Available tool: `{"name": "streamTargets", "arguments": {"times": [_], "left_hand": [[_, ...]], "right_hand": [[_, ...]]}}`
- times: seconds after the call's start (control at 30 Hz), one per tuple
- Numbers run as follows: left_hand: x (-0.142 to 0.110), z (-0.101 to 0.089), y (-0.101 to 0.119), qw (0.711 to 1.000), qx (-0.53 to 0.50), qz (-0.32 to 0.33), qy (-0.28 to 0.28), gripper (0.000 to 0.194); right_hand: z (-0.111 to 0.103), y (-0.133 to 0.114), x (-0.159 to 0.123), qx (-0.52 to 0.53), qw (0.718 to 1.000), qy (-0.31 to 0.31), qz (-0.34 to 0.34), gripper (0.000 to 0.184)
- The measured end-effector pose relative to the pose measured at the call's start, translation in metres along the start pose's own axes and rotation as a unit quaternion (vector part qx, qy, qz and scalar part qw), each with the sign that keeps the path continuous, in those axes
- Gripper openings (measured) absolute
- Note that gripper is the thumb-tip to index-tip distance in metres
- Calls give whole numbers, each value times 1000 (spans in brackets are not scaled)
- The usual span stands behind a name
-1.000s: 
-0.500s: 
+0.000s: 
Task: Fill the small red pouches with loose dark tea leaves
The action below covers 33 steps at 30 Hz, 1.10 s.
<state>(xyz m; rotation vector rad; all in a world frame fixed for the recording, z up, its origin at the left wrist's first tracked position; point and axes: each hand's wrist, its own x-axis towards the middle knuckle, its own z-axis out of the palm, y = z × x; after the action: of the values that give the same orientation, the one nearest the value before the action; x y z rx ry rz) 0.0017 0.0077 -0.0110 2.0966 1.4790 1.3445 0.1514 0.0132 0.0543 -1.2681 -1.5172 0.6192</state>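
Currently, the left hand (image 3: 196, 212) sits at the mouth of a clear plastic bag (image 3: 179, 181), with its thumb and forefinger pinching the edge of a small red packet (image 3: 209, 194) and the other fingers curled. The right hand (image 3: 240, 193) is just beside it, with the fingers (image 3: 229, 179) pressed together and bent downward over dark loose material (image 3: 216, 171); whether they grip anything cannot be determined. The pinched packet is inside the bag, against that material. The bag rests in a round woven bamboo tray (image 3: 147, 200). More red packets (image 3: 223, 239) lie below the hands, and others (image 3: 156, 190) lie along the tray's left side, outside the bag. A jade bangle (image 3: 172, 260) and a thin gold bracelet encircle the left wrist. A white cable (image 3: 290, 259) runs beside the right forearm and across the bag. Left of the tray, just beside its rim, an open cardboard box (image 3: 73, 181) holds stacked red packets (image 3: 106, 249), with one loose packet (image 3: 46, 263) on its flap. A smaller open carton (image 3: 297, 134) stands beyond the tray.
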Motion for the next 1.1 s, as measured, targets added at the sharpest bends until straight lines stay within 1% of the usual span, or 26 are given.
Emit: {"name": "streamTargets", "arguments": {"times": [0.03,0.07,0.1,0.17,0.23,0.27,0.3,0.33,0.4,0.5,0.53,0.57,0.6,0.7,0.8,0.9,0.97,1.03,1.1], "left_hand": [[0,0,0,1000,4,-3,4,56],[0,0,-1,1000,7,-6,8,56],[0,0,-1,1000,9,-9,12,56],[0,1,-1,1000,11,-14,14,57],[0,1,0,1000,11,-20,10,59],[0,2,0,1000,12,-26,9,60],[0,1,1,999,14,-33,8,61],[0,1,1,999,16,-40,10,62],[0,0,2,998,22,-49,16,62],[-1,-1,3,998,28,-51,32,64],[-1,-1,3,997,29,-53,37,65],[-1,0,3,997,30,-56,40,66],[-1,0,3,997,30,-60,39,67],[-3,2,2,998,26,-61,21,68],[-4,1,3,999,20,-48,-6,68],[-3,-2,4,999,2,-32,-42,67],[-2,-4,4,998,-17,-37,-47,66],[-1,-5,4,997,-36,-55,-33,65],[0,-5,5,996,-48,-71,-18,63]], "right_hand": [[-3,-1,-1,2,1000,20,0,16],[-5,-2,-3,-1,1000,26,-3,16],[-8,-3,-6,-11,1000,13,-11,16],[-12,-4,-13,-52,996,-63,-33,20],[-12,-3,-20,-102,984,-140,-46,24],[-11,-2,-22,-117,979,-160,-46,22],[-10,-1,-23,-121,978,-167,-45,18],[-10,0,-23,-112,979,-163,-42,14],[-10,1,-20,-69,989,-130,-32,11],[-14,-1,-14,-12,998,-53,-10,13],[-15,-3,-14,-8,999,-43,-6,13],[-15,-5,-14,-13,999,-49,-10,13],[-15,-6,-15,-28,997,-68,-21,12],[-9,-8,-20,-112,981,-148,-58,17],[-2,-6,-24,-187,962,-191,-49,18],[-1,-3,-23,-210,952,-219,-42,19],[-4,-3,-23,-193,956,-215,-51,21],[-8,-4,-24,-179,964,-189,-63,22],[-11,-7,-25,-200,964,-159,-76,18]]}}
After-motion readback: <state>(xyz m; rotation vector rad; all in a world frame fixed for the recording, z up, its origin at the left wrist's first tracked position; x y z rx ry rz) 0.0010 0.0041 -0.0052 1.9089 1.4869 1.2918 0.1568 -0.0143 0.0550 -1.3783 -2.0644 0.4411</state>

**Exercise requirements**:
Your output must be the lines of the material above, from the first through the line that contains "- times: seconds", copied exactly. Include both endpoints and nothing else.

**Exercise solution**:
Available tool: `{"name": "streamTargets", "arguments": {"times": [_], "left_hand": [[_, ...]], "right_hand": [[_, ...]]}}`
- times: seconds after the call's start (control at 30 Hz), one per tuple

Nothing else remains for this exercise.